When I sat down to write a blog post, I didn’t have an idea about what I was going to write. That, in my book, qualifies as a writing problem. The most basic and common type from what I hear. Writer’s block of a sort.
And since my philosophy has been that any writing problem can be solved through writing, I simply began writing. And voila, it was solved.
You see, writer’s block is not a matter of having nothing to write but of failing to decide between too many ideas or lacking faith in the idea we have. But we’re remarkable and you only need to trust that anything you do will also be remarkable. You only need to do and the results will prove you correct.
The same is true with story-specific problems. Don’t know which direction a character should speak? Can’t decide on her motivations? Wondering if a logic problem should be solve this way or that? The cure is the same — simply sit down and write.
Of course this sort of writing is mostly going to be throw-away or utility. What I do nine times out of ten is write like I’m talking out loud to a table of other me’s — who are always well-behaved, wonderful listeners.
“If I keep the carnival aspects, I really need to ramp them up because the theme of this anthology is carnivals and I don’t want to risk coming off like I already had a forgotten story lying around and I just added a couple carnival elements to make it fit their requirements.”
Then I add the OR. That’s when the other me at the imaginary table stands up and offers his/my counter-point.
“OR I could remove all aspects of carnival, turning the story in another direction. Of course, that would mean forgetting the anthology I had in mind. But that should be fine because this is a good story and I shouldn’t have a hard time finding a quality outlet for it.”
Then comes the SO
“SO if carnival is out, how do I apply my critique mates’ comments?”
You get the picture. What I create ends up taking on a programmatic flowchart feel. Lots of IFs and ORs and ANDs, etc. but I ALWAYS arrive at a best solution.
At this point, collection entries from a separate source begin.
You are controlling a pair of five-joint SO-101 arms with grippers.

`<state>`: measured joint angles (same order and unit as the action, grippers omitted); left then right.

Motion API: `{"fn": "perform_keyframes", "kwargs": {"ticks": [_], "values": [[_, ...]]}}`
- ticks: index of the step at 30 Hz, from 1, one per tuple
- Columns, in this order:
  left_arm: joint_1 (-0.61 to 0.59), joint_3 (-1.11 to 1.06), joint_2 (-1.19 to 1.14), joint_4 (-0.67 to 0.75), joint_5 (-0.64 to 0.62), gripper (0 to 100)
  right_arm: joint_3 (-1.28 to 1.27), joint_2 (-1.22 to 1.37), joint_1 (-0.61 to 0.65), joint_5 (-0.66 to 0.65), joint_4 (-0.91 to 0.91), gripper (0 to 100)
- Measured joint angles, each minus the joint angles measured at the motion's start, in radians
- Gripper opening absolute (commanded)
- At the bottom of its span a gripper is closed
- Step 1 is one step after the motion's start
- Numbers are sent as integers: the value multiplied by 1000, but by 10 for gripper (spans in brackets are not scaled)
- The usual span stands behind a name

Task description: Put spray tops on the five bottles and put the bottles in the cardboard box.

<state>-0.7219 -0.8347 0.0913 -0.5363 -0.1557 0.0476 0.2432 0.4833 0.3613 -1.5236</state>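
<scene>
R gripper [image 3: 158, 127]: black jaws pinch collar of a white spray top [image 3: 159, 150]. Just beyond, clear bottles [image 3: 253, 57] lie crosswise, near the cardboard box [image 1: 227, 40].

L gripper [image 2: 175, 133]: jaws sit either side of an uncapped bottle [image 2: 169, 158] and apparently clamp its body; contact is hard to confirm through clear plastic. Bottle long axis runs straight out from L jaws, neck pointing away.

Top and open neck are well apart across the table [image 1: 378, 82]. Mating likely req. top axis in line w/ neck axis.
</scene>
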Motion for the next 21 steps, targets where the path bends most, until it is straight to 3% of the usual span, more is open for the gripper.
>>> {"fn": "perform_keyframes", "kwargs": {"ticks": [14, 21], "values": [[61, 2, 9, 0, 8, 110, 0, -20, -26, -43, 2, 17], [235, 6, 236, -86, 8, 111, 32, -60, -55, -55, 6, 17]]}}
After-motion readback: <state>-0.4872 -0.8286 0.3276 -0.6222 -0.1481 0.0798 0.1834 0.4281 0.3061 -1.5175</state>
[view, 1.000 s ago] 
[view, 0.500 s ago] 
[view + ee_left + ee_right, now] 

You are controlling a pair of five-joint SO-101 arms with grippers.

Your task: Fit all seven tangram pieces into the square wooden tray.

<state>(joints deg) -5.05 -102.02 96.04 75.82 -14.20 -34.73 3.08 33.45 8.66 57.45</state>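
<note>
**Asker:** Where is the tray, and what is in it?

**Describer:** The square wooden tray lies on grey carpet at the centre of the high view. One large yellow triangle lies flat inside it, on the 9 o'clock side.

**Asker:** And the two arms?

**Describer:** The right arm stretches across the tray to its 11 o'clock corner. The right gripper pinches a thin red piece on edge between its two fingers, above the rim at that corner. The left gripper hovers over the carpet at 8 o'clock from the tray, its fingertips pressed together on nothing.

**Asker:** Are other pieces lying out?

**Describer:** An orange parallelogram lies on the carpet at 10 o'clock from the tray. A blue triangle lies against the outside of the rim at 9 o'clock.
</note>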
The above example is global in relation to a story I have been working on for a while, but the same strategy works for even the small problems I alluded to before. Talk about the pros and cons of two different types of shoes or if someone should shut up and leave a scene or deliver one more line before parting. Even if you’re stuck on What to write, I’m sure you have a couple of ideas. Write the debate out — why one is better or worse then the other.
There should be no anxiety about writing in order to find solutions to your writing problems. But if you do find yourself unsure of how to start, I suggest starting with a line like, “I can’t begin to understand why I’m nervous about solving my writing problems, but I suspect the cat has something to do with it… or my mother… or those green guys I saw last night.”